A certain amount of water must be removed, either continuously or periodically, from an operating boiler in order to limit the concentration of impurities in the boiler water. Because this water, commonly called blowdown, has been heated, it represents a certain heat value imparted by the fuel, but not available to make steam. It follows, therefore, that if the amount of blowdown can be reduced, a corresponding reduction in fuel costs can be realized for the same steam generation rate. At current fuel costs, even a slight reduction in blowdown can represent a significant cost savings.
DETERMINATION OF CONCENTRATION LIMITS
Blowdown rate is expressed as a percent of total feedwater demand. Thus, a 5% blowdown rate means that 5% of the boiler feedwater is lost through blowdown and the remaining 95% is converted to steam. The blowdown rate (expressed as a decimal) is calculated as the reciprocal of the number of times the feedwater is concentrated in the boiler. For example, if the feedwater can be concentrated twenty times, the blowdown rate required will be 1/20 or 0.05 or 5%. Since the only reason for blowdown is to limit the concentration of undesirable impurities in the boiler water; and because these impurities originate in the feedwater, it follows that if feedwater impurities can be reduced, the feedwater can be concentrated more times.

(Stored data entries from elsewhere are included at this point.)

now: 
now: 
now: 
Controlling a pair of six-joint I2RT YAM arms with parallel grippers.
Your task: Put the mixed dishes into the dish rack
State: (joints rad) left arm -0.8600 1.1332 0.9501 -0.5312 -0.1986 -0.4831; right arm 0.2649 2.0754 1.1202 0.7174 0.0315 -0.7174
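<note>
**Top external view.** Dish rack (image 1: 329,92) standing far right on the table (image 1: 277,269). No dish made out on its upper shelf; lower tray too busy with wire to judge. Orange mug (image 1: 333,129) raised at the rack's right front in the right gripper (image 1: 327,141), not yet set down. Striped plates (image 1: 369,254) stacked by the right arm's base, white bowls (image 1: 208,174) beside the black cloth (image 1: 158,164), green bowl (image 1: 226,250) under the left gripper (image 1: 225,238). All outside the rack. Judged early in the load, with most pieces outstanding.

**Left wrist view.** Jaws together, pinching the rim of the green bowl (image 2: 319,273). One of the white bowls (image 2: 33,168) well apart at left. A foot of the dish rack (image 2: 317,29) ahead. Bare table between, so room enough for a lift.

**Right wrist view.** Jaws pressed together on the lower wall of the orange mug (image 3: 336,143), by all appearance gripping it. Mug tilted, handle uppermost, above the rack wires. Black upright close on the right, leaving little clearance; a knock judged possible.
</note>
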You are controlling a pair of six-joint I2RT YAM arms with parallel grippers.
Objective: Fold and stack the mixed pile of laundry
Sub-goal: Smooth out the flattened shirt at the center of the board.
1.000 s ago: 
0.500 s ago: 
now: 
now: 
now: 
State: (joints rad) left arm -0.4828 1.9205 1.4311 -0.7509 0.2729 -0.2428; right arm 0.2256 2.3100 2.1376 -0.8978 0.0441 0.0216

Higher feedwater concentrations, in turn, result in a lower blowdown rate. Thus, if feedwater quality can be improved such that it can be concentrated thirty times rather than twenty, the blowdown rate can be reduced from 1/20 or 5% to 1/30 or 31/3%.
Certain feedwater impurities must be limited due to their tendency to form deposits in the boiler. Calcium and magnesium (also known as hardness) fall into this category. Other impurities, if allowed to concentrate too high, can result in boiler water carryover. Alkalinity and total dissolved solids are the primary offenders in this case. Table 1 summarizes generally accepted limits for various feedwater constituents. This table can be used to estimate the maximum allowable feedwater concentrations, based on the present boiler feedwater quality. To do this, analyze the feedwater for all the listed constituents. For greatest accuracy, analyze several samples or obtain a twentyfour hour composite. Next, divide the maximum boiler water value indicated in the table by the feedwater value (in ppm) for each constituent. Take the lowest of these quotients as the actual concentration limit.
The following example illustrates the procedure:
Plant Data: Package water tube boiler operating at 100 psig with no turbine drives
Analysis 
ppm in Feedwater 
Maximum Allowed 
Concentration Limit 
Total alkalinity as CaCO3 
70 
700 
10 
Silica as SiO2 
4 
150 
37 
Total Dissolved Solids 
250 
3000 
12 
The limiting constituent in this case is the total alkalinity, which can be concentrated only ten times. In this case, a blowdown rate of 1/10 or 10% would be required to maintain the boiler water quality within recommended limits.
CONDENSATE RECOVERY
Boiler feedwater consists of returned condensate plus whatever amount of makeup water is required to satisfy the boiler demand. Condensate, unless contaminated, is quite low in dissolved solids. Thus, it adds very little in the way of impurities to the feedwater. Makeup water, on the other hand, usually contributes most of the feedwater impurities. Hence, it is helpful to think of condensate as diluting the makeup water impurities; and the greater amount of condensate returned, the better the feedwater quality.
That said, it is best practice to check the condensate quality to determine the level of impurities. Some condensate can be contaminated with iron or process contaminates, which may adversely affect the feedwater quality.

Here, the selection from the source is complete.